Deux jours. Deux jours que Rudy ne me donne pas le moindre signe de vie, deux jours qu'il ignore les quelques messages que je lui ai envoyés. Et hier, quand je suis passé à la supérette, il n'y était déjà plus. On est dimanche, je dois donc attendre demain toute la journée pour le voir, et j'ai peur qu'il m'ignore quand je serai en face de lui.

"Si tu ne veux plus me parler, dis le moi, me laisse pas dans l'attente"
"S'il te plaît"

Mais il ne répond pas. Et sur cette application, rien ne m'indique s'il lit mes messages ou pas.

La journée du dimanche passe lentement, je me force à penser à autre chose pour éviter de me sentir déprimé ou triste par rapport à la situation.

Je suis quand même soulagé quand le lundi arrive enfin.

Après avoir mangé et m'être douché, je me mets en route vers la maison d'édition où je travaille.

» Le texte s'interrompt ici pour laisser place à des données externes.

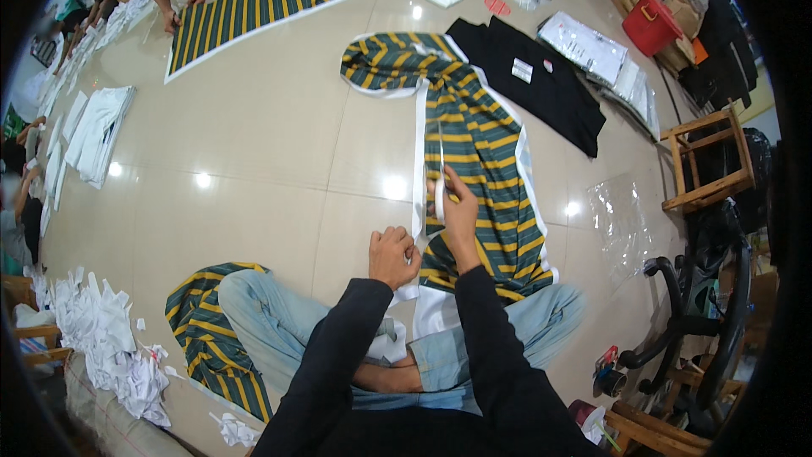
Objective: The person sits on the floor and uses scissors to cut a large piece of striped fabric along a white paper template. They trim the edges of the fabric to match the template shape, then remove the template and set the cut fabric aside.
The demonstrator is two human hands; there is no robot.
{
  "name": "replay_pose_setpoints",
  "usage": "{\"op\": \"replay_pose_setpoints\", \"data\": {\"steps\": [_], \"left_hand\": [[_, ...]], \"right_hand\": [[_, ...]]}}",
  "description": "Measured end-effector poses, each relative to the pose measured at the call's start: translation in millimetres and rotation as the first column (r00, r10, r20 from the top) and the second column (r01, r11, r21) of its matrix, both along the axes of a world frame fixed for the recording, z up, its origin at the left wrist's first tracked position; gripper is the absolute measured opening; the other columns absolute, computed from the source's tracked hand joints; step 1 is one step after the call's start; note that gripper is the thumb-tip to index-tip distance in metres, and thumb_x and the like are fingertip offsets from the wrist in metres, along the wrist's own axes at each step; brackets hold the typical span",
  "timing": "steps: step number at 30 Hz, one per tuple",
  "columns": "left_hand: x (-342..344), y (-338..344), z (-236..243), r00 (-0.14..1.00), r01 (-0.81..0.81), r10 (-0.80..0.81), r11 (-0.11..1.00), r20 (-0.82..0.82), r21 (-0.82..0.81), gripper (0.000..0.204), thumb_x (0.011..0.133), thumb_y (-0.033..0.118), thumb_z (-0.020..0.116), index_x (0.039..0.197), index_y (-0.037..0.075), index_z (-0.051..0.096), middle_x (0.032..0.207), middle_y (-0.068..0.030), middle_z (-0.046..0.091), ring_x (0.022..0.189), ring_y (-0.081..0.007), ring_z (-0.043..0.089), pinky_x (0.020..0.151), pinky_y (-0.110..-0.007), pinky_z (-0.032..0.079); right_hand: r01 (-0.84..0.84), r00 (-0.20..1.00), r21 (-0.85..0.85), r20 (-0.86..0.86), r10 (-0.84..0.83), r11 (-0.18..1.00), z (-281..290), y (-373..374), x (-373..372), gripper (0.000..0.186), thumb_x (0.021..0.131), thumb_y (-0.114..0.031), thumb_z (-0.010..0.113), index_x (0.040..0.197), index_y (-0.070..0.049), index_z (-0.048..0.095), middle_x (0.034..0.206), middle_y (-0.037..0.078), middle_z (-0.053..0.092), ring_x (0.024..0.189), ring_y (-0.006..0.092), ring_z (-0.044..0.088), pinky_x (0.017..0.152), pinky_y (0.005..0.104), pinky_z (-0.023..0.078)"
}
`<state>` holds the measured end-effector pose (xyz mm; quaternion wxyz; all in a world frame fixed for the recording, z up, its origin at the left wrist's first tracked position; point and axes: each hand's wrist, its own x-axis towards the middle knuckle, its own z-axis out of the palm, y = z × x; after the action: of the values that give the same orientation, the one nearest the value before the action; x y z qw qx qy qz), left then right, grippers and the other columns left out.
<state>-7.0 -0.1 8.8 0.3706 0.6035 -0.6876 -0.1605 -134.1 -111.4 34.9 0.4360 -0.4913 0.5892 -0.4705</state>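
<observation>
The striped cloth (495, 211) lies bunched on the floor, beneath the right hand and reaching beyond it, its white edge strip (419, 152) running just left of that hand. The right hand (458, 211) is closed around the handle of the scissors (439, 200), blades pointing away from the body; how far the blades are apart is hard to tell. Near it, lower and to the left, the left hand (393, 256) is curled tight at the strip's near end and appears to pinch it, though the fingertips are partly hidden. Because the cloth is rumpled, a loose fold under the blades could be snipped by mistake; if the strip went slack, a cut could wander into the stripes. Left fingers sliding forward might meet the blades. Beyond the hands, to the right, a black shirt (541, 85) touches the cloth and could be dragged along by a hard pull. Farther right of the right hand lies a clear plastic sheet (620, 224), slippery if stepped on.
</observation>
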Motion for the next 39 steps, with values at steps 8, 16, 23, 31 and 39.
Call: {"op": "replay_pose_setpoints", "data": {"steps": [8,16,23,31,39], "left_hand": [[11,14,1,0.983,0.132,-0.132,0.991,0.127,0.003,0.016,0.075,0.025,0.066,0.068,0.012,0.06,0.079,-0.005,0.056,0.084,-0.0275,0.056,0.077,-0.043,0.038],[78,138,61,0.858,0.439,-0.51,0.787,0.058,0.433,0.028,0.084,0.031,0.067,0.097,0.006,0.068,0.123,-0.0174,0.062,0.116,-0.0349,0.057,0.097,-0.05,0.043],[78,-20,52,0.99,-0.003,-0.012,0.994,0.137,0.108,0.061,0.091,0.035,0.066,0.141,0.005,0.048,0.153,-0.0193,0.041,0.141,-0.0379,0.037,0.116,-0.051,0.029],[25,2,10,0.788,0.151,-0.334,0.919,0.517,0.363,0.08,0.094,0.059,0.052,0.156,0.012,0.033,0.162,-0.0148,0.03,0.148,-0.0337,0.03,0.118,-0.066,0.014],[-3,10,53,0.938,0.331,-0.323,0.942,-0.125,0.056,0.041,0.095,0.021,0.061,0.135,0.009,0.059,0.133,-0.0151,0.061,0.122,-0.0351,0.057,0.106,-0.045,0.041]], "right_hand": [[-0.162,0.754,-0.23,-0.656,-0.03,0.96,8,50,-53,0.056,0.085,-0.009,0.065,0.138,-0.001,0.047,0.126,0.024,0.055,0.116,0.0434,0.056,0.098,0.048,0.046],[-0.003,0.728,0.004,-0.685,0.005,1.0,64,175,-106,0.051,0.092,-0.021,0.066,0.135,0.001,0.05,0.117,0.025,0.066,0.104,0.0412,0.067,0.086,0.0453,0.052],[-0.265,0.877,-0.293,-0.469,0.103,0.918,60,27,-54,0.057,0.091,-0.021,0.071,0.137,-0.002,0.044,0.132,0.026,0.056,0.117,0.0445,0.059,0.094,0.0465,0.049],[-0.042,0.655,0.112,-0.747,0.112,0.993,32,39,-103,0.044,0.091,-0.015,0.055,0.133,-0.005,0.048,0.132,0.027,0.058,0.11,0.0469,0.061,0.091,0.0547,0.049],[0.156,0.666,-0.087,-0.726,-0.17,0.984,53,95,-182,0.054,0.09,-0.007,0.064,0.139,-0.002,0.042,0.131,0.027,0.056,0.117,0.0455,0.058,0.096,0.0486,0.047]]}}
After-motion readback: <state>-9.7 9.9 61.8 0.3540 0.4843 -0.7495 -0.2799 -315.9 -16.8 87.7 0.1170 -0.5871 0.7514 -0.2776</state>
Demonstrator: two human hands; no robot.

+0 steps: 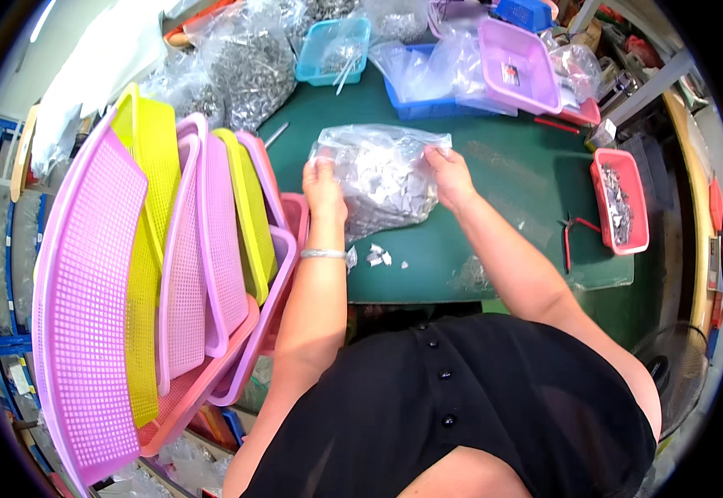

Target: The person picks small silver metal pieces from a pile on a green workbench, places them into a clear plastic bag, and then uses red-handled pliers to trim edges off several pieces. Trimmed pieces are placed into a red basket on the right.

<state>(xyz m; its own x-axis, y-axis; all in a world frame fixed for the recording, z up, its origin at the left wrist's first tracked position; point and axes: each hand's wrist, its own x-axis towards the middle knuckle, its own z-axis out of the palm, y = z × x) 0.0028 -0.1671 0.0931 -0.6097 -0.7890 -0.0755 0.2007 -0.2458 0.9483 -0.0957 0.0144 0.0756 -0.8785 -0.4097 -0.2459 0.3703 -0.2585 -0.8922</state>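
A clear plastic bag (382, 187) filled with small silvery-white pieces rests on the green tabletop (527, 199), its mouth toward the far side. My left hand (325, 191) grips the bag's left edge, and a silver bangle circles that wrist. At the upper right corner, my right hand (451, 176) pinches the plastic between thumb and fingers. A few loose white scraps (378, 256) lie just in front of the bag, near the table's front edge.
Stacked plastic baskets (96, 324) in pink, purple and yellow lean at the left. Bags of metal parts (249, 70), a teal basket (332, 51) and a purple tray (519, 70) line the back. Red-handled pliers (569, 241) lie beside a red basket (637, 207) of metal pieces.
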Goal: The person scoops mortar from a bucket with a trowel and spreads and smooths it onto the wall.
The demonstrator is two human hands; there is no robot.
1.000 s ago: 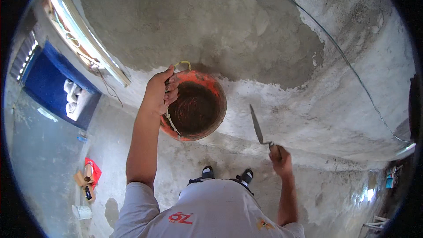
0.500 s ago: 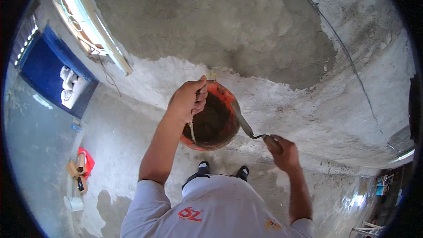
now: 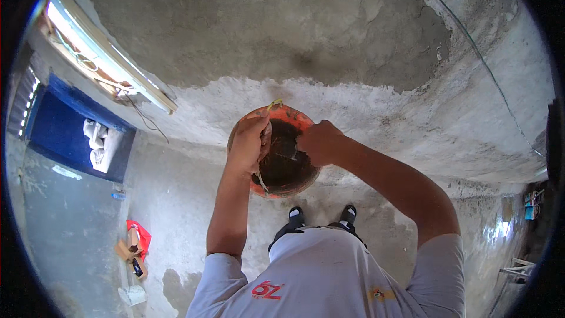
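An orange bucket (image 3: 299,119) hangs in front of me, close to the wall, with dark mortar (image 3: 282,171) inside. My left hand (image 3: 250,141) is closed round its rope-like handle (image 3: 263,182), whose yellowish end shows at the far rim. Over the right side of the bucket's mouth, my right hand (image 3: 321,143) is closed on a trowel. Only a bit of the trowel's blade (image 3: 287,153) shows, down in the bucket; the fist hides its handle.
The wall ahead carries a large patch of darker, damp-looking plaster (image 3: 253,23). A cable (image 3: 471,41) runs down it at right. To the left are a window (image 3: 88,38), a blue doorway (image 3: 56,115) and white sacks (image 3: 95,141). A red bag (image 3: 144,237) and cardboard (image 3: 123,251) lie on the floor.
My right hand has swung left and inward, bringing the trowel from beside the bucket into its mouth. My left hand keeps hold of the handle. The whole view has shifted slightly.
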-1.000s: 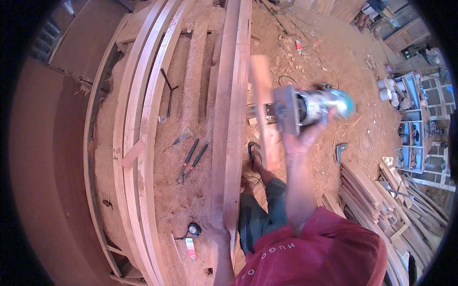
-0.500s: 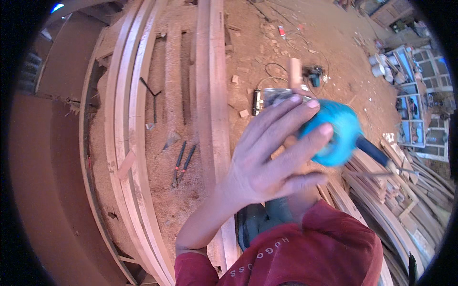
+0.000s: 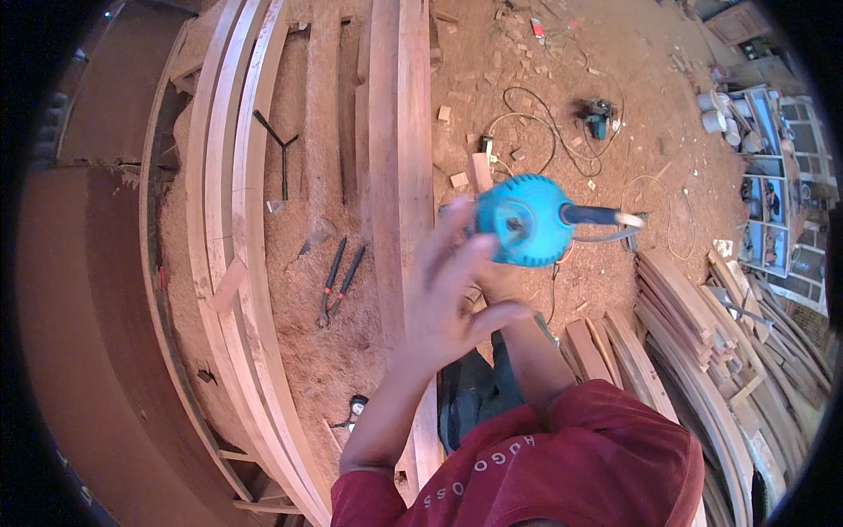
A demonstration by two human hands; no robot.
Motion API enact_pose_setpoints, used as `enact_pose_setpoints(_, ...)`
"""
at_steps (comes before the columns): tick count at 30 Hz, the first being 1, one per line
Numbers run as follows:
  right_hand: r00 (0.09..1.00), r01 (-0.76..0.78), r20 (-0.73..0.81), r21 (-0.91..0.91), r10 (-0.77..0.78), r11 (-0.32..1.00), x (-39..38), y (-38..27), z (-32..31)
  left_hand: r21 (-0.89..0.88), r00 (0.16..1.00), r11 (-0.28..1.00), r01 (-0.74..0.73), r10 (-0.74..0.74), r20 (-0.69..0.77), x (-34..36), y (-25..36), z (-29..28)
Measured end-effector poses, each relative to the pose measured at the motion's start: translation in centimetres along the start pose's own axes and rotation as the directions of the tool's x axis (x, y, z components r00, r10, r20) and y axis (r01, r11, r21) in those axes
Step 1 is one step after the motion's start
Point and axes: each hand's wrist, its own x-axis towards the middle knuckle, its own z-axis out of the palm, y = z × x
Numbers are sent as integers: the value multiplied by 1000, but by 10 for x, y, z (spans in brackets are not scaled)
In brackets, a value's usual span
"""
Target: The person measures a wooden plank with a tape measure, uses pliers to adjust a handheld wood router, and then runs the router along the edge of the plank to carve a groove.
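A blue handheld power tool (image 3: 527, 220) with a dark cord sleeve is raised in front of me, top toward the camera, beside a small wooden piece (image 3: 480, 169). My right hand (image 3: 499, 283) supports it from underneath, fingers mostly hidden by the tool. My left hand (image 3: 452, 290) is blurred at the tool's left side, fingers spread; whether they touch it is unclear. Below lies a long plank (image 3: 413, 140) along the bench's right edge.
Pliers (image 3: 335, 285), a black angled tool (image 3: 283, 158), a tape measure (image 3: 356, 406) and three long strips (image 3: 211, 220) lie on the sawdust-covered bench. Another power tool (image 3: 597, 119) and looped cords lie on the floor. Lumber (image 3: 676, 316) is piled right; shelving (image 3: 760, 228) stands beyond.
My left hand has risen from the bench to the tool, then drawn slightly left with fingers spread. The tool has turned its blue top toward the camera and moved slightly left.
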Motion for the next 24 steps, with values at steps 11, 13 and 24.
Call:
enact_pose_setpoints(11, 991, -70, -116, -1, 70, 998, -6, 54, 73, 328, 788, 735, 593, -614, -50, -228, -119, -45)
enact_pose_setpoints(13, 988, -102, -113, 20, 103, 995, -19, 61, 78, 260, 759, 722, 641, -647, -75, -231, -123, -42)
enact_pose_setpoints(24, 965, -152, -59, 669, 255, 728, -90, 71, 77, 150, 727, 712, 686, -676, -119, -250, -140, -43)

Je ne suis pas vraiment motivé à travailler, mais je me conforte sur le fait de voir Rudy le soir. Je partirai plus tôt pour avoir un peu plus de temps que d'habitude, au cas où il décide aussi de partir en avance pour ne pas me croiser. J'ai besoin d'explications, au moins le minimum...

J'entre silencieusement dans le compartiment qui m'est réservé et sort mon ordinateur de mon sac. Je sens que la journée va être vraiment longue...A moins que j'aille chercher mon déjeuner à la supérette. J'ai déjà un sandwich dans mon sac, mais l'occasion de croiser Rudy est bien plus intéressante. Et stressante, très stressante aussi, mais j'ai besoin de le voir.

C'est compliqué d'être amoureux de quelqu'un.

J'attends avec impatience l'heure de pause de midi. Lorsqu'elle arrive enfin, c'est limite si je ne me rue pas dehors, je ne prends pas le temps de mettre mes écouteurs et marche d'un pas rapide vers la supérette.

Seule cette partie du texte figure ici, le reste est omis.